Joseph’s HMO doctors had plenty of time to diagnose him correctly. He was examined immediately after his fall in an emergency room, the fractured rib was detected, and Joseph was told to see his primary care doctor the next day, Monday. But on Monday, Joseph’s regular doctor was not available. According to Joseph’s records, the substitute doctor merely listened to Joseph’s lungs to confirm that they were clear. Although Joseph complained about severe chest pain and weakness in his legs, the doctor did not, according to Joseph’s medical records, take Joseph’s temperature or his blood pressure. He sent Joseph home with the suggestion that he see his regular doctor “later in the week.”

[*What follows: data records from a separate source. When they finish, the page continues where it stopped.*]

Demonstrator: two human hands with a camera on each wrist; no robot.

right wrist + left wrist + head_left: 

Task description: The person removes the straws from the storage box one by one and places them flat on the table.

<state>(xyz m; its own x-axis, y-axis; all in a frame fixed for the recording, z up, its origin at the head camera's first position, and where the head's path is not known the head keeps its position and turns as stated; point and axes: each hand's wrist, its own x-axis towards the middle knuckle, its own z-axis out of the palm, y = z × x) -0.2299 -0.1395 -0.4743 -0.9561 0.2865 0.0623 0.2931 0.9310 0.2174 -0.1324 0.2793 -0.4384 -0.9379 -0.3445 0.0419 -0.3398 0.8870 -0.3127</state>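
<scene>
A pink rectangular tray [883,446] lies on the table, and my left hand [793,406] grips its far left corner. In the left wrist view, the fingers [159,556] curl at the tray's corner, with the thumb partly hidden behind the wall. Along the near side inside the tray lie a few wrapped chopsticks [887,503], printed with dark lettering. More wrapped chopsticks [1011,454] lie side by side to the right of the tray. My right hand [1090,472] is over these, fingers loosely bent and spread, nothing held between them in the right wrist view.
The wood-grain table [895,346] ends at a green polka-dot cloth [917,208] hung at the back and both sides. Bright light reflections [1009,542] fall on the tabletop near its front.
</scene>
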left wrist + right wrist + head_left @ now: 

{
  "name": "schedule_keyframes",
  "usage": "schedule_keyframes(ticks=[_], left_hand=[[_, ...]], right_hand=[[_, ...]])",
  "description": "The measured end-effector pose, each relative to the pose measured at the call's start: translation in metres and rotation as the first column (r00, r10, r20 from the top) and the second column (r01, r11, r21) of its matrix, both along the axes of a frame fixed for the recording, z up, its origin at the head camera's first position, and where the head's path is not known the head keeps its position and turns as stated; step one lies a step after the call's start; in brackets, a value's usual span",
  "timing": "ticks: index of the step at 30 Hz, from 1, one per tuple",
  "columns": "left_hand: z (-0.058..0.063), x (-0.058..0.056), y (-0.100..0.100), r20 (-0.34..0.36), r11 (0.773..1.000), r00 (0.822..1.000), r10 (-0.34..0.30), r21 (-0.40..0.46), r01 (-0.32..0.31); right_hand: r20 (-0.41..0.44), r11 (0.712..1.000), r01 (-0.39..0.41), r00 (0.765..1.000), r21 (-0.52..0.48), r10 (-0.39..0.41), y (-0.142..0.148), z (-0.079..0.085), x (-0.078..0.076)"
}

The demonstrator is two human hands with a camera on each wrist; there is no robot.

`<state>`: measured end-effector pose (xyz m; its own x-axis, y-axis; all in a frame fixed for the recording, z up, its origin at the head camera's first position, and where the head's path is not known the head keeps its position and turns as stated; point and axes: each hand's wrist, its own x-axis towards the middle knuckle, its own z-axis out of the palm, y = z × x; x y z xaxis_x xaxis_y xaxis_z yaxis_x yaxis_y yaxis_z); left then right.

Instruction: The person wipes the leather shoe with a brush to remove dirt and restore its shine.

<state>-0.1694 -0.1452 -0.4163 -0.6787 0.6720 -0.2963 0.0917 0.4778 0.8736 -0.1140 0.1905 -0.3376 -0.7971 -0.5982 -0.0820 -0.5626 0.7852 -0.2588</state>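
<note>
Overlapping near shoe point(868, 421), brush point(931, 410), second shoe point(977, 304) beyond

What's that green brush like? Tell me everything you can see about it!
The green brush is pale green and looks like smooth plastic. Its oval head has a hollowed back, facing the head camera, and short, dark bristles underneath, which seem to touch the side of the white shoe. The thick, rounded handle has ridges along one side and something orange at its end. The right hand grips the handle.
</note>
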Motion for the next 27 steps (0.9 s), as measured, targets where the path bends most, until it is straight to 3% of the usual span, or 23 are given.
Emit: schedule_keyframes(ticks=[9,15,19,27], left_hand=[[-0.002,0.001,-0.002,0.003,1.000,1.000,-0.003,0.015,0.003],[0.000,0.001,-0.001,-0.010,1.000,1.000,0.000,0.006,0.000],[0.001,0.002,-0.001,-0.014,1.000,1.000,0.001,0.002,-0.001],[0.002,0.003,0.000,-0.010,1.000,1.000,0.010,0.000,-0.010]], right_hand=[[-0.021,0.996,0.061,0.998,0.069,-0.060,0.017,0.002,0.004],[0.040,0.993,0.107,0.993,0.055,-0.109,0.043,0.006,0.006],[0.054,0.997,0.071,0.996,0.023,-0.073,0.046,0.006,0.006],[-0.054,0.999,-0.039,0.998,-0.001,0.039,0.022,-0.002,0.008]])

By the time Joseph saw his regular doctor on Thursday, he was in a wheelchair, had signs of a serious infection, and was deteriorating rapidly. He was hoarse, vomiting, suffering from terrible diarrhea that his wife had to clean up because he could not move unassisted, and had a temperature so high he refused to wear a coat in the dead of Minnesota winter on his trip to his doctor’s office. Joseph’s wife harbored the reasonable expectation that her husband would be hospitalized as soon as his doctor took one look at him.
That did not happen. Joseph was not even sent to a nursing home. Instead, his doctor sent Joseph home with the instructions (as his medical records put it) to “call or return to the office if not improving.” When Barb Herold, Joseph’s daughter, called her 81-year-old mother to find out how the appointment had gone, her mother was nearly beside herself at the seeming indifference of Joseph’s doctors. Barb called Joseph’s doctor immediately and asked why he had not been hospitalized. His answer was that Joseph might have “the flu” and just needed rest.
When Barb begged for nursing home care at a minimum, the doctor replied that he would authorize a “nurse evaluator” to go out to Joseph’s house the next day, Friday. Why another professional had to make an additional evaluation when the doctor had just seen Joseph was not explained. Joseph died at 6:30 Friday morning, 14 hours after his doctor told Barb that Joseph had the flu. Medica never sent Barb or her mother an apology or an explanation. The Minnesota Department of Health, the agency responsible for regulating HMOs, claims to have investigated Medica in response to a complaint Barb filed with the Department, but refused to tell Barb what it found.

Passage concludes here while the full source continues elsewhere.